Great piece in Bloomberg View:
Wright then produces a menu of Romney comeback narratives for reporters to seize upon, mercilessly flog and then abandon in turn for still fresher diversions.
Anyone who has witnessed a presidential campaign or two will find this premise familiar. As long as there are newspapers to sell, web traffic to juice and TV ratings to increase, we’ll have incentives for an “October surprise” or a “game changer” or whatever cliché comes next.
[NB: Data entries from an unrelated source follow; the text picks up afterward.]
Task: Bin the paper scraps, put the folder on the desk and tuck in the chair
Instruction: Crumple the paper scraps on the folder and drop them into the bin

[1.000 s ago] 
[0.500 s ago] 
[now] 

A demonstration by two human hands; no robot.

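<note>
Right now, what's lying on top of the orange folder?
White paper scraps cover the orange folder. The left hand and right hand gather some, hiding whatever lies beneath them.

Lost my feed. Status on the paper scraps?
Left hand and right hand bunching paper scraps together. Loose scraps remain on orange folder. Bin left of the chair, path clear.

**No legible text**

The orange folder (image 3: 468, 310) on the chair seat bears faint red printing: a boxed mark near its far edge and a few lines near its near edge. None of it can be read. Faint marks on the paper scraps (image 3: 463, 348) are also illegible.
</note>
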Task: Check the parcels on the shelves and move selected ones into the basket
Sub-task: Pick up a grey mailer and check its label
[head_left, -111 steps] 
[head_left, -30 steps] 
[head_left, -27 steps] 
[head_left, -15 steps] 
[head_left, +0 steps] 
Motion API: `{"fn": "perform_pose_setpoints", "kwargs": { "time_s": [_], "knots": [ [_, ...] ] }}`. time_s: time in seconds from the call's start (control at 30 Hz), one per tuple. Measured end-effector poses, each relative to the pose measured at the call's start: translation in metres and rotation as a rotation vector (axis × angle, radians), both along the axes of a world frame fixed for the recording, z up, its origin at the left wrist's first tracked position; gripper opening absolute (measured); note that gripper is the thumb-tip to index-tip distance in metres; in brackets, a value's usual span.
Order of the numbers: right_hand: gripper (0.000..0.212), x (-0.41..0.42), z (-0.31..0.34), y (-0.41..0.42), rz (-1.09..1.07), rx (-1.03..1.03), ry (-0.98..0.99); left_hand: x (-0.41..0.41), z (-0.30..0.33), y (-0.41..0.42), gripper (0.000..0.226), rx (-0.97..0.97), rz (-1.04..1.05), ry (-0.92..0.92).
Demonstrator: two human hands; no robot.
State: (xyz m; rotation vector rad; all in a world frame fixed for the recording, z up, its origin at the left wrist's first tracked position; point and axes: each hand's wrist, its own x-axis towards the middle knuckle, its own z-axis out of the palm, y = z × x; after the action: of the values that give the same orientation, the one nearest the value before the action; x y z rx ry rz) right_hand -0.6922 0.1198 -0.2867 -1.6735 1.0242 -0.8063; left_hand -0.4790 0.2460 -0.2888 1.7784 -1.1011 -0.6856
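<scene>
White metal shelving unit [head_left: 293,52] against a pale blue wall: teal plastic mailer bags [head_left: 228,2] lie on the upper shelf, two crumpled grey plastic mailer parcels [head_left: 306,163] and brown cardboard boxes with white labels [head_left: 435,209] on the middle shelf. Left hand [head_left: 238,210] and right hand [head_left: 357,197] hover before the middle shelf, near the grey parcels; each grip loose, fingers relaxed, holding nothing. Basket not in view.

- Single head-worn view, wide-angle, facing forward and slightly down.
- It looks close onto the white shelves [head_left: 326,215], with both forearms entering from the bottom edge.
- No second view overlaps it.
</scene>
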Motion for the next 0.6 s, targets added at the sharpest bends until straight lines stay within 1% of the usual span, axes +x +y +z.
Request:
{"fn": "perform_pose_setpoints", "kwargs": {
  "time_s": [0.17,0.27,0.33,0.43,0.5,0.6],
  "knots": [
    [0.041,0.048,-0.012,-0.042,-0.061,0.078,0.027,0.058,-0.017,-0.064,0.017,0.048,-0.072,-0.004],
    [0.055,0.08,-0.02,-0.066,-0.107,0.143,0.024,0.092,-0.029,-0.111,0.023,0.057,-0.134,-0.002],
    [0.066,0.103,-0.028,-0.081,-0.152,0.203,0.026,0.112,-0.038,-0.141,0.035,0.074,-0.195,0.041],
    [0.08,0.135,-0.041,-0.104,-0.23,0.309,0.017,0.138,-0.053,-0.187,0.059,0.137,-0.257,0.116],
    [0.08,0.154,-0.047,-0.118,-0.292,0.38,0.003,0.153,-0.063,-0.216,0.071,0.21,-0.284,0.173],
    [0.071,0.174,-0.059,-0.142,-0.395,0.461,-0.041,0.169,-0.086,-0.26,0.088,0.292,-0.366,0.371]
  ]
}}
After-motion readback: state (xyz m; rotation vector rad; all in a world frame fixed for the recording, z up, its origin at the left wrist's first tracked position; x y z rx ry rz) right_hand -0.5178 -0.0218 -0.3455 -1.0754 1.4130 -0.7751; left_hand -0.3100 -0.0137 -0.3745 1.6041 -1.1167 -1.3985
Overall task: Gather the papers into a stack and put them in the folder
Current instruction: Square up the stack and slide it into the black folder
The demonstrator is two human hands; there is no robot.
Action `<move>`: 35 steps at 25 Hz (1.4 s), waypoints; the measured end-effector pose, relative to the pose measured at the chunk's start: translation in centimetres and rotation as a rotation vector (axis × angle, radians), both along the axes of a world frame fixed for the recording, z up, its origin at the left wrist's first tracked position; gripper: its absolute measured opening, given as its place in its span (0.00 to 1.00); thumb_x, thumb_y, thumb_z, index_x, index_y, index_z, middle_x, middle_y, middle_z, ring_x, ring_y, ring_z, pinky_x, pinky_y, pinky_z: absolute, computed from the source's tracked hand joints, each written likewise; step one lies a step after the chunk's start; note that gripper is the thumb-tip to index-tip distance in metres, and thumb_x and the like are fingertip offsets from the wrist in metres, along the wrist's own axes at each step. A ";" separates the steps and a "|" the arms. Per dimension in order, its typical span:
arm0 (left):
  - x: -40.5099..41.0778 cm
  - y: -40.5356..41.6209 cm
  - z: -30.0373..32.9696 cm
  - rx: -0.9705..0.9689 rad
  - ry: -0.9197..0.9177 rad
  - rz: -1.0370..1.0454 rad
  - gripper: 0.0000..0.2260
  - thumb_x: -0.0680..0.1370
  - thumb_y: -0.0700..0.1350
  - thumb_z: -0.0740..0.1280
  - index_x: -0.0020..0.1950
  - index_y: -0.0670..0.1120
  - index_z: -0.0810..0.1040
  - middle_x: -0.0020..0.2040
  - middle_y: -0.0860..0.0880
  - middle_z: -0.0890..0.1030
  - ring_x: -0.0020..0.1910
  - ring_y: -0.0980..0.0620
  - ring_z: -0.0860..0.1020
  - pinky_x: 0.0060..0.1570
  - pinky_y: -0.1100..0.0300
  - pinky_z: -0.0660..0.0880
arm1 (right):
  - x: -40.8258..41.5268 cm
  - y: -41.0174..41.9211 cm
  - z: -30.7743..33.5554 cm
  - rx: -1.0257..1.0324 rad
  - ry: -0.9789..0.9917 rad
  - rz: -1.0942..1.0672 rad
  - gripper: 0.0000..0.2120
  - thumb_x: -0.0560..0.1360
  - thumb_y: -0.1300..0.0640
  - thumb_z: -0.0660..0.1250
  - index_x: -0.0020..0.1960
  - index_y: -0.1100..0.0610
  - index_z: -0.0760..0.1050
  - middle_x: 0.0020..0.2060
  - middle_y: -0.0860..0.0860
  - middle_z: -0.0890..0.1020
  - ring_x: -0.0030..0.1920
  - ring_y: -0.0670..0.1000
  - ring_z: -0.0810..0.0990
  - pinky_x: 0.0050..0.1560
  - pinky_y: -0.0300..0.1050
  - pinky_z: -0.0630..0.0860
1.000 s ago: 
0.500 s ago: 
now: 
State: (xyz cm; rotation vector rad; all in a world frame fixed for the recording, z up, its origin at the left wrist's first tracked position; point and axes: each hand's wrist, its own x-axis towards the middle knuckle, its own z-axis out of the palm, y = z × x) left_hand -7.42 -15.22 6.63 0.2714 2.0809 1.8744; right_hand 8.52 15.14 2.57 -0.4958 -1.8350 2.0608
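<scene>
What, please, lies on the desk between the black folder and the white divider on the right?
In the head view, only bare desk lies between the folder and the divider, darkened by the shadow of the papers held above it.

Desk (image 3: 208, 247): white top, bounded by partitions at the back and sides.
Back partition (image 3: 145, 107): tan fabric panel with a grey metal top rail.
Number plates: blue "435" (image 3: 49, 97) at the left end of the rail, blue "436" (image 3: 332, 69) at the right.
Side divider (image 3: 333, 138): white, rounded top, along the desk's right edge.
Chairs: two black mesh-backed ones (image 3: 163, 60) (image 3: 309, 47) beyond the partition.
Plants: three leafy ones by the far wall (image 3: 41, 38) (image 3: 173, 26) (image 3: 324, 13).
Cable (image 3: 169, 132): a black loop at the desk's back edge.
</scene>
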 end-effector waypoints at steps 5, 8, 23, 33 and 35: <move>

But look around: This sacred tradition is increasingly imperiled. In fact, the media’s capacity for creating self-serving, fanciful political narratives is more constrained today than ever. An army of spoilsports — many with Ph.Ds in political science — has established camp on the banks of the Web, from which it takes aim at whatever diaphanous journalistic concoctions float past.
Take John Sides, a political scientist at George Washington who runs the annoyingly excellentMonkey Cage blog (and who co-authored this for Bloomberg View). The guy is a total downer.
Every time some reporter starts to have a little narrative fun, Sides gets all political science-y on them. Here he is tsk-tsking Politico’s Jonathan Martin for writing that, based on a reading of grim economic data, Barack Obama‘s re-election should be “close to a mathematical impossibility.”
First, I wish Martin had at least quoted some political science or some forecasting model or something. Anything, really. Because otherwise the evidence for this assertion is terribly lacking.
Martin actually hedged his assertion, in part by attributing it to Republicans bewildered by Obama’s campaign strength. But here is Monkey Cage contributor Andrew Gelman of Columbia analyzing an unhedged version of the pitch by Niall Ferguson. (If you don’t want to click through, just trust me: It isn’t pretty.)
To bring this home, here’s Sides again stating that regardless of what you’ve heard or imagined, the economic fundamentals do not spell doom for Obama. If anything, they might give him a slight edge in the campaign.
Look, I’m basically on the side of the “narrative” guys. I enjoy making up half-baked theories and then sending them downstream and seeing what happens. But these Monkey Cage types are draining all the hijinx out of the game. This is war.
The campaign narrative is so much more fun. It’s hard even for many of us political scientists to resist it. Sides and others have certainly created a much-needed corrective to the media seeing pretty much everything as about the campaign. That said, some elements of the campaign are going to matter in a close race. E.g., I think the 47% matters at the margins and I think the fact that Romney really is rich plutocrat who struggles to connect with ordinary voters matters. I just think the state of the economy, partisanship, and presidential approval matters a lot more.